A big recession then hit Brazil some time in 2014.  According to CNN here, Brazil's economy proceeded to contract by 3.8% in 2015 and 3.6% in 2016, even as the world economy continued in a basically expansionary mode.  (By contrast, according to Federal Reserve statistics here, the entire contraction of the U.S. economy from peak to trough in the "Great Recession" was 4.3%.)  Unemployment shot up from about 5% in 2014 to 12.6% early this year.  Nor is it clear that the recession is over for Brazil.

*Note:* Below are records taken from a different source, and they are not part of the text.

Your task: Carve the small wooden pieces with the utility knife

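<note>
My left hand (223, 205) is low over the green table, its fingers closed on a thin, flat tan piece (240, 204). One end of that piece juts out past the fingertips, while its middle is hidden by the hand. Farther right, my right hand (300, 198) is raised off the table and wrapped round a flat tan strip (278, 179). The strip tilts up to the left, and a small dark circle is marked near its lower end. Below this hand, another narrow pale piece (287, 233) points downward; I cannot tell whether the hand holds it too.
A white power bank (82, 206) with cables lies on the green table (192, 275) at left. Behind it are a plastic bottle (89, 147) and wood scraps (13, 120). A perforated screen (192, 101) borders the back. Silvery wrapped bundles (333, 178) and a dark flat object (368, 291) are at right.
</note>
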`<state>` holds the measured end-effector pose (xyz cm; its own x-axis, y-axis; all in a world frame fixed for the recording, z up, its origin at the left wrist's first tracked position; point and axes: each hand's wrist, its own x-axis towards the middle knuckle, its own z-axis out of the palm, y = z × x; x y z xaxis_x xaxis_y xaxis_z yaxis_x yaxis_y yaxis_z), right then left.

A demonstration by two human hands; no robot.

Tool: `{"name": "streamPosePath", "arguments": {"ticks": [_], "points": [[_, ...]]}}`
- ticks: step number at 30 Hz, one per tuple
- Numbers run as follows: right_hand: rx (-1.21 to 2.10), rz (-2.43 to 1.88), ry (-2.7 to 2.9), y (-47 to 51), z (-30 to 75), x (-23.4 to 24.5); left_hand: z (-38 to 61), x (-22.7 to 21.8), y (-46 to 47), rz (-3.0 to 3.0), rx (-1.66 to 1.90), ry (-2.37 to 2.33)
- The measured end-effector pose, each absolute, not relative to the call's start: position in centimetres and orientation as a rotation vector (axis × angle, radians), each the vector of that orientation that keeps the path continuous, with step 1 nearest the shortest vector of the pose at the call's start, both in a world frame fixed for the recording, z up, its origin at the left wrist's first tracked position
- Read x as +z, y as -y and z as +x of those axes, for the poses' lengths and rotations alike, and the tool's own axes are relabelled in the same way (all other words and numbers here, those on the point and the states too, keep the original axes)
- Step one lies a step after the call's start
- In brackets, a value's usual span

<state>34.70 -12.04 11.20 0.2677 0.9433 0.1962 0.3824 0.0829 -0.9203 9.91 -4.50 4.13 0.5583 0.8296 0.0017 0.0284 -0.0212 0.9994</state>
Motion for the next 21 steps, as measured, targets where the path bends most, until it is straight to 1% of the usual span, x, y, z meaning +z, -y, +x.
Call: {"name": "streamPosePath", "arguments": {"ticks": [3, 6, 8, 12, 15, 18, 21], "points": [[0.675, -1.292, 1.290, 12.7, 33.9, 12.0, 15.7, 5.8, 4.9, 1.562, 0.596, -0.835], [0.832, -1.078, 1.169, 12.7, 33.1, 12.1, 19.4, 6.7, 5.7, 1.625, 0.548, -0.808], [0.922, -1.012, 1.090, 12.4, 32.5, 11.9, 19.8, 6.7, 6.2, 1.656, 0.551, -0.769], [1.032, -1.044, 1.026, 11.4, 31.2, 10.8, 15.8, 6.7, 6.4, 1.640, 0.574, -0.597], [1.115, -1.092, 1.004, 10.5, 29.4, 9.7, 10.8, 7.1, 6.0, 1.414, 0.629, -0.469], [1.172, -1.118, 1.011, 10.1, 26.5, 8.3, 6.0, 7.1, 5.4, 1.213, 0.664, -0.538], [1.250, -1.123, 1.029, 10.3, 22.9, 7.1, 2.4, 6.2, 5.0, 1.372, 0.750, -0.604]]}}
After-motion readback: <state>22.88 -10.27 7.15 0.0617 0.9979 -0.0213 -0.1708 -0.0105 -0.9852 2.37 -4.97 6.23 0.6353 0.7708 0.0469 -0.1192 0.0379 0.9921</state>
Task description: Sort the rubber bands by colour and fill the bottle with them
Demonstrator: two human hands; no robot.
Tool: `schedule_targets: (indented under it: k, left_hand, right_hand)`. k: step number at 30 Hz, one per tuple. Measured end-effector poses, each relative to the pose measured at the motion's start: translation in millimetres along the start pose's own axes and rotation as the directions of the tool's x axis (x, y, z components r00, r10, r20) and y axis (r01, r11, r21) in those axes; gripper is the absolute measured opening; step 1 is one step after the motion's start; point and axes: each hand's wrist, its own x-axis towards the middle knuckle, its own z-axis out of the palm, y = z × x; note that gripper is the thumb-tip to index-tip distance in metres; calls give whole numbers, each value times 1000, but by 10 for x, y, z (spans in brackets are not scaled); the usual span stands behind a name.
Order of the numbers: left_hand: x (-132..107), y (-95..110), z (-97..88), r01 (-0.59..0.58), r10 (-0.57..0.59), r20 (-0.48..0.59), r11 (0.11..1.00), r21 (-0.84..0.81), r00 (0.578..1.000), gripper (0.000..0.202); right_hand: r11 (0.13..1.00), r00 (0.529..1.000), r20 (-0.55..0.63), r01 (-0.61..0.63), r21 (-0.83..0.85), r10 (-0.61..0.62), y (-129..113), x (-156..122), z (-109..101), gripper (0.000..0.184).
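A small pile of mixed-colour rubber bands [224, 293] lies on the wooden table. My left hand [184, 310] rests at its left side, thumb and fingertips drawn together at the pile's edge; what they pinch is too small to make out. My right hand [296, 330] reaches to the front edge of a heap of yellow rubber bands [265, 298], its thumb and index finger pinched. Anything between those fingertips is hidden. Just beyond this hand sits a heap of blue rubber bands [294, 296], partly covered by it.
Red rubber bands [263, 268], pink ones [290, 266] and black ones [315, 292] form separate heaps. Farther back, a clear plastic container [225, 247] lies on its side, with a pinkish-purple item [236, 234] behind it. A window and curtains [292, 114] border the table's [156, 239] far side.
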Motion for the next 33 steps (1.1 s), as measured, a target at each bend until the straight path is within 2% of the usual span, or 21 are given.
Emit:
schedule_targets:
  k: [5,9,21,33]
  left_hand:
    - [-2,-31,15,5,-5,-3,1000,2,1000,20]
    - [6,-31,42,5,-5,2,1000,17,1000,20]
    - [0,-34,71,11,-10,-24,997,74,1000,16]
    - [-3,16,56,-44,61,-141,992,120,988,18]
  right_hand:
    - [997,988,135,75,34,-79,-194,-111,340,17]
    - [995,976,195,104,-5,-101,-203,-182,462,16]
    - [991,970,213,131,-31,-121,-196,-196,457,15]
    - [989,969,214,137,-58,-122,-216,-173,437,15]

The situation is complex, and again, the government excess is not nearly as extreme as that of Venezuela.  A boom and subsequent bust in commodity prices --on which Brazil is unusually dependent for such a large country -- is very likely to have exacerbated the damage from socialist-style programs.  But Brazil is definitely emerging as another example where big portions of government-led economic growth ultimately prove illusory.  Oh, while the political leaders became wealthy via their crony capitalist friends.